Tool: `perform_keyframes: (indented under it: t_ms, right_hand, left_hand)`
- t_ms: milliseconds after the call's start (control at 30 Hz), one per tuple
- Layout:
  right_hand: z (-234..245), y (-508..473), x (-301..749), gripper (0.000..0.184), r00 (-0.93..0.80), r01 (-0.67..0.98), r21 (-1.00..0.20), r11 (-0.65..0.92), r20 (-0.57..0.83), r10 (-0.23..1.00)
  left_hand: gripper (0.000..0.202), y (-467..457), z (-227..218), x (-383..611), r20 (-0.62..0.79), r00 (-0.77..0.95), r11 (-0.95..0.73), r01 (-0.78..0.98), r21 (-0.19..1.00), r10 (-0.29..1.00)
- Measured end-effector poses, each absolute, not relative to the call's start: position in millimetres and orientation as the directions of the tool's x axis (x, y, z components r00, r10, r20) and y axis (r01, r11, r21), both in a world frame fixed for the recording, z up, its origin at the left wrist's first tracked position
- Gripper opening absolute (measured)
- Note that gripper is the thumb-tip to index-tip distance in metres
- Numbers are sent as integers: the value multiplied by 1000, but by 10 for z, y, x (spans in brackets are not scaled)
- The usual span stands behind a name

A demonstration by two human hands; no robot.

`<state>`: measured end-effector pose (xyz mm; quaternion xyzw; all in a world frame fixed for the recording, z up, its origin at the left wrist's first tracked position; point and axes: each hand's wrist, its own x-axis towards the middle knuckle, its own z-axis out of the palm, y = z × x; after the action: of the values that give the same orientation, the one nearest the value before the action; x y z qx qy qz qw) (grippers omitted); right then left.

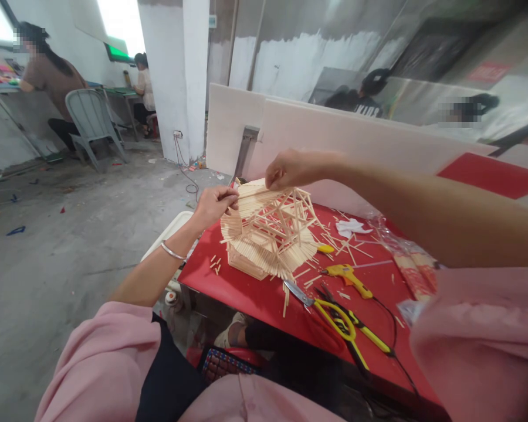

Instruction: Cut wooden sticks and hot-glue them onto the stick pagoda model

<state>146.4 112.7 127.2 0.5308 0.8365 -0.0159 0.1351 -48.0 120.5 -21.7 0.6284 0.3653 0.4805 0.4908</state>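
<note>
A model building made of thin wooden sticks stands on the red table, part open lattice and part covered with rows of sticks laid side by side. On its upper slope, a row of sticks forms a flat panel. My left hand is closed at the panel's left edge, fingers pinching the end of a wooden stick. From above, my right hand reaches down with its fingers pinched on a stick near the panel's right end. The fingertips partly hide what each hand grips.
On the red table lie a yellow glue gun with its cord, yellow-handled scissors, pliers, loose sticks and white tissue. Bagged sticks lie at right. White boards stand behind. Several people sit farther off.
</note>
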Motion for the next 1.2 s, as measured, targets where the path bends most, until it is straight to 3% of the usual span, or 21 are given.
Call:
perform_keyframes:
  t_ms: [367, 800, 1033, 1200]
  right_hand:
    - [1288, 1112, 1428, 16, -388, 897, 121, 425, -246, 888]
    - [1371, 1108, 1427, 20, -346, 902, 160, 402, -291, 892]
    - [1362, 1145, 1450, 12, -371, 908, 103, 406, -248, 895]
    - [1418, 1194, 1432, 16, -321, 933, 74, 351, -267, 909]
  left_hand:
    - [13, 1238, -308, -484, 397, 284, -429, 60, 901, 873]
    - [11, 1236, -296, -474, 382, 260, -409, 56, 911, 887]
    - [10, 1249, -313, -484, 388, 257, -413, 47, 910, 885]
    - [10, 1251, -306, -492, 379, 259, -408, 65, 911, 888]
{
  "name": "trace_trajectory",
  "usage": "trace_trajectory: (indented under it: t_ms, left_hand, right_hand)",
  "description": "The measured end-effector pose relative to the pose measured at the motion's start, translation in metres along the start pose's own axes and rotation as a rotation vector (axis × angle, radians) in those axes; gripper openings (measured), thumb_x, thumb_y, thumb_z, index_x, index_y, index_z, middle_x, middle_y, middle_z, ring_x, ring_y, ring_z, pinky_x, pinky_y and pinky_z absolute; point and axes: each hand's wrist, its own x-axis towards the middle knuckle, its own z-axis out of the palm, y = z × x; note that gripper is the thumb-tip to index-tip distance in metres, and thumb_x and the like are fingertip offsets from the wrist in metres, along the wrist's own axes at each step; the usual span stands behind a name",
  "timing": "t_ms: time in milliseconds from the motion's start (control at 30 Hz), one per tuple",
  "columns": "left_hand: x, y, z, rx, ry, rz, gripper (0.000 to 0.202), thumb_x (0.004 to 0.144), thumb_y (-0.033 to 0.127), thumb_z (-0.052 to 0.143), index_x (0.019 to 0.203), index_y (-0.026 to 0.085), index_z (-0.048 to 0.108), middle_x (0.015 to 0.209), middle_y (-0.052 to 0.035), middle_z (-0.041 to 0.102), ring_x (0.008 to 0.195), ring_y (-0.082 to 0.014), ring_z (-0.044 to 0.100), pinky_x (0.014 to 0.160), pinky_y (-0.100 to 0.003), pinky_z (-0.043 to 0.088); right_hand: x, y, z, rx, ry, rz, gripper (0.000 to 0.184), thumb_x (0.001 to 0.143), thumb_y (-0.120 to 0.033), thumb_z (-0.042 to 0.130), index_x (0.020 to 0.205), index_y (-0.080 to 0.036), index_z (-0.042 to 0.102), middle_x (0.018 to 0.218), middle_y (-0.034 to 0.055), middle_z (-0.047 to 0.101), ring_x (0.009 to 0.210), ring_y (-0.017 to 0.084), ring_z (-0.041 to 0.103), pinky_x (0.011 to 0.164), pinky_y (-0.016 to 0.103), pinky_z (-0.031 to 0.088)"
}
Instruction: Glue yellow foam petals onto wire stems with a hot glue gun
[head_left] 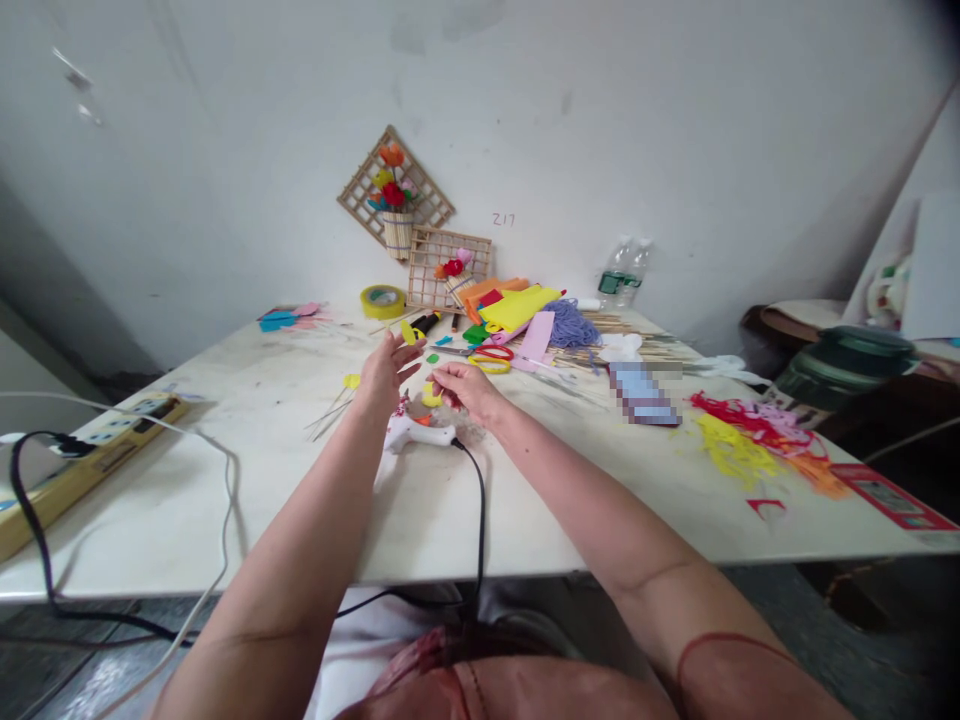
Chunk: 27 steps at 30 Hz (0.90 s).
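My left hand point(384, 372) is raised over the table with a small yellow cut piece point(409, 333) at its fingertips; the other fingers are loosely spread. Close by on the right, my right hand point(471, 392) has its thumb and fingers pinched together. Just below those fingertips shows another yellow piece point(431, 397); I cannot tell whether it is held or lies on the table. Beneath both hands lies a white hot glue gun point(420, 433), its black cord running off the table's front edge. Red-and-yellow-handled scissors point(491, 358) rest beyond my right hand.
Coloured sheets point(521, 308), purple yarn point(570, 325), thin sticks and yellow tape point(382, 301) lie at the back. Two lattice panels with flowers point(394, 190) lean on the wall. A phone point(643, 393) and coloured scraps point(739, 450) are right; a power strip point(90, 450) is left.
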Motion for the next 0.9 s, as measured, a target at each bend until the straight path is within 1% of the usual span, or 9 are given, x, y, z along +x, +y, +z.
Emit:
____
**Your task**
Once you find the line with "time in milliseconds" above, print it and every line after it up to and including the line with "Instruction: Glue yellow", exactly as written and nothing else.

**Problem solution**
  "timing": "t_ms: time in milliseconds from the motion's start (control at 30 Hz), one per tuple",
  "columns": "left_hand: x, y, z, rx, ry, rz, gripper (0.000 to 0.202), thumb_x (0.004 to 0.144), thumb_y (-0.033 to 0.127), thumb_z (-0.052 to 0.143), index_x (0.019 to 0.203), index_y (-0.026 to 0.085), index_z (-0.048 to 0.108), middle_x (0.015 to 0.209), middle_y (-0.052 to 0.035), middle_z (-0.041 to 0.102), ring_x (0.008 to 0.195), ring_y (-0.082 to 0.014), ring_z (-0.044 to 0.100), pinky_x (0.014 to 0.160), pinky_y (-0.100 to 0.003), pinky_z (-0.043 to 0.088); right_hand: x, y, z, rx, ry, rz, gripper (0.000 to 0.184), thumb_x (0.001 to 0.143), thumb_y (-0.120 to 0.033), thumb_z (-0.042 to 0.130), index_x (0.020 to 0.205), index_y (-0.080 to 0.036), index_z (-0.042 to 0.102), middle_x (0.018 to 0.218), middle_y (-0.034 to 0.055), middle_z (-0.047 to 0.101), ring_x (0.009 to 0.210), ring_y (-0.017 to 0.084), ring_z (-0.041 to 0.103), pinky_x (0.011 to 0.164), pinky_y (-0.016 to 0.103), pinky_z (-0.031 to 0.088)"
}
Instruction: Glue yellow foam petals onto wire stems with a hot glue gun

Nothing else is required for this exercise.